La implicacion no paso desapercibida para ella. Se retorcio libre de su agarre humedo, tomo la mano de Cris y corrio.
El guardia agarro su brazo.
- Volveras.
No si ella podia evitarlo.
Ni una palabrapaso entre los hermanos en el camino a Cabo Street en Limehouse. Apenas un ritmo constante. Cuando llegaron a la pension,se apoyo en la piedra sucia. Su estomago se rebelo. Doblo al costado del edificio y lo solto.
- Lo siento mucho, Lali - Cris froto su espalda.
Su padre y hermanos la amaban como era.
- No lo sientas, chico. Es solo mis nervios.
Los dos hicieron su camino hacia el interior del edificio. En el primer piso, ella entrego las monedas al Sr.Pilsner.

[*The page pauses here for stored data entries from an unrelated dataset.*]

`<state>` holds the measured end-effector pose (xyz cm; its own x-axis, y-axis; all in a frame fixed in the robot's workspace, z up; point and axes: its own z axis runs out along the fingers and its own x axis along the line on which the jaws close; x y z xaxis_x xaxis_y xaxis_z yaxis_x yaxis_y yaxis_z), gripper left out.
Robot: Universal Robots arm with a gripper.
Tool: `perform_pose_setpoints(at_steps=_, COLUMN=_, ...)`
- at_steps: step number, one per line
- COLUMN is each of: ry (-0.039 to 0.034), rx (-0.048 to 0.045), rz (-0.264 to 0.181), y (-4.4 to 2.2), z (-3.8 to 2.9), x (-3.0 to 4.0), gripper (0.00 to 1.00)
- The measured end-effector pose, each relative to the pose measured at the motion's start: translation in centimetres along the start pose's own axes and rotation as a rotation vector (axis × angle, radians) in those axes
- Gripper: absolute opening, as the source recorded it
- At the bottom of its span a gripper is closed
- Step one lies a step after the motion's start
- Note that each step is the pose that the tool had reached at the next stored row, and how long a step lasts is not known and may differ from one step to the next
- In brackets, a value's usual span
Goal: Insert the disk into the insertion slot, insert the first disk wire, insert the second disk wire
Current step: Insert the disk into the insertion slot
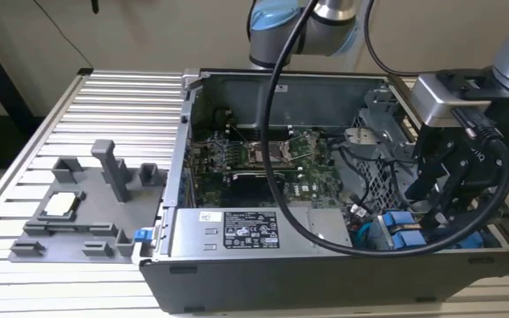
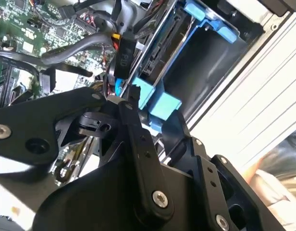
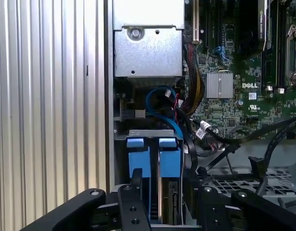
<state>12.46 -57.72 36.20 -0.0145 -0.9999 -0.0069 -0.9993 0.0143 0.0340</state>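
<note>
The disk (image 3: 169, 159), clipped in its bright blue frame, sits down in the insertion slot (image 1: 387, 235) at the front corner of the open computer case on the exterior view's right. My gripper (image 3: 163, 186) is over it. One finger presses each side of the blue frame (image 2: 162, 103), so the gripper is shut on the disk. In the exterior view the gripper (image 1: 440, 209) hangs just above the blue tabs (image 1: 402, 228). A blue data cable (image 3: 160, 103) loops beside the slot. A black plug on coloured wires (image 2: 123, 57) hangs free next to the bay.
The grey labelled power-supply box (image 1: 246, 232) lies along the case front, with the green motherboard (image 1: 264, 156) behind it. A perforated metal cage (image 1: 374, 165) borders the slot. A grey fixture with posts (image 1: 87, 199) stands on the slatted table (image 1: 104, 93).
</note>
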Motion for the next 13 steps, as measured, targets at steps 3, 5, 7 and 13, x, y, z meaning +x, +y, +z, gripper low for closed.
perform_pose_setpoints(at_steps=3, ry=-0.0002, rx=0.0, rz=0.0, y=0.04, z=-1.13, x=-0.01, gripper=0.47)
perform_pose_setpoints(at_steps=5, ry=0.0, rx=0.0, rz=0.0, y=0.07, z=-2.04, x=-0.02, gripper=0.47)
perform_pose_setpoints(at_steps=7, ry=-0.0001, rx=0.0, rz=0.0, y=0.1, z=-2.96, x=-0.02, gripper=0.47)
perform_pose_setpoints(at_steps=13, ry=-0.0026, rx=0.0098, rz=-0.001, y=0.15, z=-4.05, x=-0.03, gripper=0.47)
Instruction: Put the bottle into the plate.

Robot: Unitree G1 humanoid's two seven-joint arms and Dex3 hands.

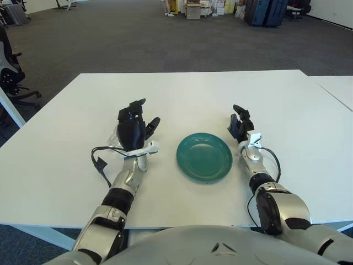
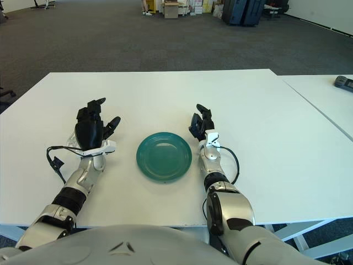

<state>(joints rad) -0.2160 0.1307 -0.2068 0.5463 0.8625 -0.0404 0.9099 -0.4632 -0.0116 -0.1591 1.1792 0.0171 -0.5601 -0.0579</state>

- Ve a hacer falta mas que eso...
- Se que habra mas mañana. Lo prometo - Se nego a mirarlo a los ojos.
La Sra. Pilsner va a estar en la iglesia el domingo a las diez. Venga y podremos discutir otro tipo de pago por su atraso.
Cris abrio la boca, y ella puso su mano enguantada sobre el.
- Es muy gentil de su parte - Entonces, continuo hasta su cuarto y dejo ir a Cris.
El y Nazareno recogieron el final del pan, pero ella no tenia coraje para comer. En vez de eso, lavo su boca con jabon. Se encogio en una esquina de la ventana como un papel arrugado. Una lista cruzada. Domestica. Camarera. Lavadera. Ninguna queria una mujer con el color de su tez. Burdeles. Ningun lugar decente la miraria. Ella habia escuchado de un lugar que se adapta a los extraño. Un establecimiento que podria estar buscando una mujer exotica.
Sus hermanos dormian en la cama. No se quejaba, pero solo habia un lugar inferior a esto. Las calles. Incluso el raton debajo de la cama no tomaria ni una migaja de un pan viejo. Ella no llevaria a los hombres a la valle, a un callejon. Las niñas en el internado muchas veces llegaban espantadas, o quedaban enfermas con ampollas. Despues del caso Ripper, las calles simplemente eran demaciado peligrosas. Si algo le pasaba, Cris y Nazareno acabarian en un orfanato o asilo. Pobres niños.